To expand the horizons of Stokes County youth, Dixon and his organization are planning to work with the local school system on a number of initiatives to give local children the tools they need to be successful.
Project Uth 360 will give between 20 to 30 backpacks filled with school supplies to Walnut Cove Elementary, Pine Hall Elementary, Southeastern Middle School, Germanton Elementary, and London Elementary over the next two weeks. Dixon said he is currently speaking with the principals of those schools to gain permission to speak with parents during the first open house of the upcoming school year.
“We’re going to give out our information and tell people that we exist and we’re here to stay,” Dixon said. “We’re here to help them. We want to figure out what the [parents] need, what the kids need, what the schools need, and be a catalyst in getting all those things for them.

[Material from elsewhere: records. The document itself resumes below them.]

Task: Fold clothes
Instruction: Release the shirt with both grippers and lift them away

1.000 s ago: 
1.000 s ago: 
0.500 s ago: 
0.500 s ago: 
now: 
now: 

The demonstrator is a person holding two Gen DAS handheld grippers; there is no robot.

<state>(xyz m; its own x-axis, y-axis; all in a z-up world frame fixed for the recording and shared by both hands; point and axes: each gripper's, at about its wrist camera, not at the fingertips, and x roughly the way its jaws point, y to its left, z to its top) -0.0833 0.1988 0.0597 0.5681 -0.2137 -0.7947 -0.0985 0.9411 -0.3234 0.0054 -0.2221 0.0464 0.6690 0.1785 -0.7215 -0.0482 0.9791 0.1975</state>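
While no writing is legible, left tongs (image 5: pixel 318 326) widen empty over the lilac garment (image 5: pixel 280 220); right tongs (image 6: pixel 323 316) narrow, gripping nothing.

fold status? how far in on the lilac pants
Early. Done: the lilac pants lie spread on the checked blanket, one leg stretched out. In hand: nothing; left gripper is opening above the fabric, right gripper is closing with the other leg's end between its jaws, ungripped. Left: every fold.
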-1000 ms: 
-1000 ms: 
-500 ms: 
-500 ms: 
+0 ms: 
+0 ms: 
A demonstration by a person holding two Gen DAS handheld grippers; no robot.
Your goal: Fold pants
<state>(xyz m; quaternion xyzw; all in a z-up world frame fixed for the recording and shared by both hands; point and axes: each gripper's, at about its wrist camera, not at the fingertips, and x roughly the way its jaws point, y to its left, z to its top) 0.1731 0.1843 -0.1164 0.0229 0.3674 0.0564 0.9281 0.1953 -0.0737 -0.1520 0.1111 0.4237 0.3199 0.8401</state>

Project Uth 360 is currently collaborating with Walnut Ridge Assisted Living on a service project. Dixon said his organization is dedicated to ensuring a brighter future for all Stokes residents by investing in young people while serving the community at large.

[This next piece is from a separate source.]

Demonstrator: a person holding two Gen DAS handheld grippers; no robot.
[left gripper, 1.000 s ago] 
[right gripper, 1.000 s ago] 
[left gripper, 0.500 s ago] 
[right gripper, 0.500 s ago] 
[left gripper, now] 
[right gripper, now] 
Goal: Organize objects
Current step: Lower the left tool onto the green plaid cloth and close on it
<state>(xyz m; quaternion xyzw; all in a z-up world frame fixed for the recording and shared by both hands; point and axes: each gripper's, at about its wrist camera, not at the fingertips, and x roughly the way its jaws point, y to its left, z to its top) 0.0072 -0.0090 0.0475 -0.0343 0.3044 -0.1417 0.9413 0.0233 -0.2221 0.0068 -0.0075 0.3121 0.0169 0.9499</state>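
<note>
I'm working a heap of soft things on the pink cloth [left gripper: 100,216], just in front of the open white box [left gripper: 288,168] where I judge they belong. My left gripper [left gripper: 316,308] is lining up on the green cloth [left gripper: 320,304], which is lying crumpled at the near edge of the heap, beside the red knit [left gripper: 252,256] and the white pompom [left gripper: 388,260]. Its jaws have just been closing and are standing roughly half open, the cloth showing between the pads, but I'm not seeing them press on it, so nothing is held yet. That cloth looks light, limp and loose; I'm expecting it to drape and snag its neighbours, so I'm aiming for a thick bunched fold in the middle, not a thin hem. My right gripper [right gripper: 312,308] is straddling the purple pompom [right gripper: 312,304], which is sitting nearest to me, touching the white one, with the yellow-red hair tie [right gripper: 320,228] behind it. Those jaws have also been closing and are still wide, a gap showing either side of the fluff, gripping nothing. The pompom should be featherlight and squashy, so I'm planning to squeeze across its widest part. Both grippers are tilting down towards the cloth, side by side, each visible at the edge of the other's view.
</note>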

“We want to give kids direction,” he said. “A lot of kids want all these good things to happen for them but they don’t know what they need to do to get there. We want to collaborate with the schools and the teachers. We want to be able to provide tutors not to give homework help but to teach critical thinking skills.”

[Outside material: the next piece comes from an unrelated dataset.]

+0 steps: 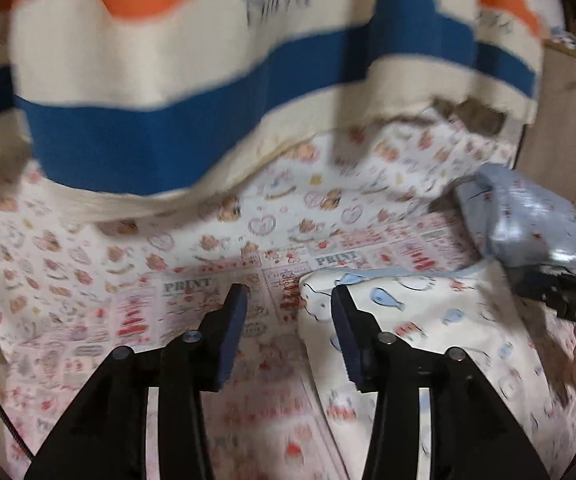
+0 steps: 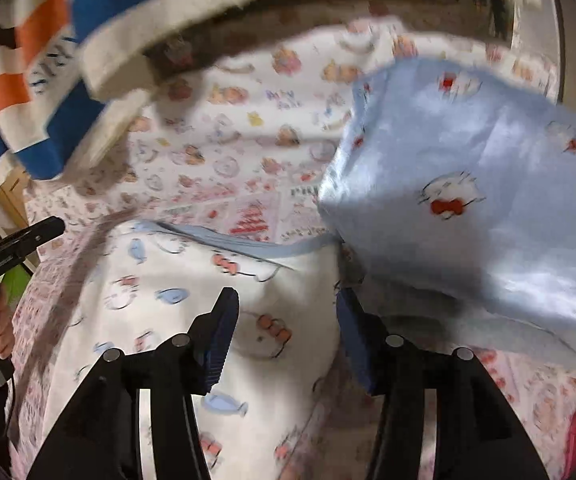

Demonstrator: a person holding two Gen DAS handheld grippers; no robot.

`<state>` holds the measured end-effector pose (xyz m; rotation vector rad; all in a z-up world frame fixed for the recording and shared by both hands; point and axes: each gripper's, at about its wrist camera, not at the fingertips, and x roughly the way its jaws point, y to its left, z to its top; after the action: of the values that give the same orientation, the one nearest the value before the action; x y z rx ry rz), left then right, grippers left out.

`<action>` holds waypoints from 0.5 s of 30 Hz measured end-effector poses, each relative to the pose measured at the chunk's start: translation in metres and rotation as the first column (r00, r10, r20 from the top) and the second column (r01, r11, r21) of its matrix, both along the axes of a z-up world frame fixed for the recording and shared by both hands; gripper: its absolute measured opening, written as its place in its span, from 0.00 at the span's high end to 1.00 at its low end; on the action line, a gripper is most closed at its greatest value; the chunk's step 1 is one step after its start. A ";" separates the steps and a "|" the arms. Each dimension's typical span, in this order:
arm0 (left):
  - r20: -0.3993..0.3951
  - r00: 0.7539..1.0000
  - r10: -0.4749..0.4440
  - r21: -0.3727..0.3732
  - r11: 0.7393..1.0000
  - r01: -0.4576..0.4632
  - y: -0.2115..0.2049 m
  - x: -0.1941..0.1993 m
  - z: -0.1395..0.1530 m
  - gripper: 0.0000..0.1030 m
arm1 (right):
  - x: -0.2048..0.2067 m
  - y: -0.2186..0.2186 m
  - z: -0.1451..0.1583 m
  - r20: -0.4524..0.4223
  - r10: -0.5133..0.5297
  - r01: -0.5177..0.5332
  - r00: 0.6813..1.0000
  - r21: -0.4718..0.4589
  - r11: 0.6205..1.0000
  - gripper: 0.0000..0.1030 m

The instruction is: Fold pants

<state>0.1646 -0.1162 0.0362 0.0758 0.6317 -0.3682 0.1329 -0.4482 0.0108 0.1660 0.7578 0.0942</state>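
Now we hold both the left gripper [image 1: 290, 294] and right gripper [image 2: 285, 300] open and empty above the white cartoon-print pants [image 2: 191, 312], lying at six o'clock on the bedsheet [image 1: 207, 248], apparently just released.

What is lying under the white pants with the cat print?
Under the white pants lies the pink printed bedsheet, visible all around them. A light blue satin pillow sits beside them, near the blue waistband. What the sheet covers, and anything directly beneath the pants, is hidden.
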 end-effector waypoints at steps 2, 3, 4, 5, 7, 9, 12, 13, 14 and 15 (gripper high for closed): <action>0.055 0.998 0.004 -0.018 1.000 -0.004 0.007 -0.027 0.009 0.56 | -0.017 -0.005 0.009 0.028 -0.019 0.019 0.999 0.030 0.999 0.47; 0.076 0.997 0.010 -0.029 1.000 -0.008 0.011 -0.040 0.013 0.56 | -0.026 -0.008 0.013 0.040 -0.024 0.022 0.999 0.057 0.998 0.47; 0.095 0.995 0.013 -0.044 0.999 -0.009 0.015 -0.053 0.016 0.55 | -0.035 -0.011 0.016 0.049 -0.027 0.023 0.998 0.078 0.997 0.47; 0.114 0.993 0.016 -0.058 0.998 -0.009 0.020 -0.067 0.018 0.55 | -0.045 -0.012 0.019 0.061 -0.027 0.021 0.998 0.092 0.996 0.47; 0.164 0.986 0.029 -0.077 0.997 -0.016 0.029 -0.097 0.022 0.52 | -0.070 -0.012 0.026 0.098 -0.016 0.006 0.995 0.094 0.996 0.47; 0.217 0.975 0.043 -0.081 0.996 -0.025 0.037 -0.129 0.023 0.49 | -0.096 -0.006 0.034 0.140 -0.007 -0.004 0.990 0.074 0.997 0.47; 0.247 0.968 0.051 -0.098 0.995 -0.027 0.043 -0.168 0.016 0.47 | -0.140 0.007 0.046 0.224 0.026 -0.038 0.974 0.048 0.998 0.47; 0.260 0.964 0.056 -0.099 0.995 -0.031 0.043 -0.180 0.013 0.47 | -0.153 0.012 0.048 0.253 0.033 -0.044 0.967 0.038 0.998 0.47; 0.283 0.957 0.063 -0.095 0.995 -0.038 0.043 -0.195 0.008 0.44 | -0.172 0.019 0.050 0.300 0.041 -0.051 0.953 0.025 0.998 0.47; 0.305 0.950 0.070 -0.089 0.995 -0.045 0.043 -0.209 0.004 0.42 | -0.187 0.025 0.050 0.332 0.045 -0.054 0.942 0.016 0.998 0.47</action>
<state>-0.0440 -0.0737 0.0403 0.0357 0.3084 -0.3165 -0.0539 -0.4233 0.0607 0.1499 0.4243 0.1749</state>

Unfortunately, many young people in Stokes don’t have Internet access at home or other critical resources at hand. That’s where Project Uth 360 hopes to step in to fill the void.
“Most kids in my neighborhood, they go to the library for [Internet access],” Dixon said. “But we need a place that’s larger and we need to provide kids a way to get there. We want to get some grant money in so we can provide transportation to different activities. We want to rent a building in Walnut Cove that has computers and resources, and people that know how to direct kids.”
“Kids need a place to go where they can meet other people, where they can participate in different activities; they just need opportunities,” Dixon continued.
Project Uth 360 is currently planning a number of fundraisers and is applying to become a 501(c)3 nonprofit. In the long range view, it makes sound economic sense for community leaders in Walnut Cove to invest in its young people, Dixon said.
“We’d like to give these kids opportunities to get educated, and hopefully, create jobs so that when they do get educated, they could either stay here, have a job here or come back here and help out,” he said. “We want them to help build up the community because it’s a good place, so education is the key — that’s a huge investment we need to [make].”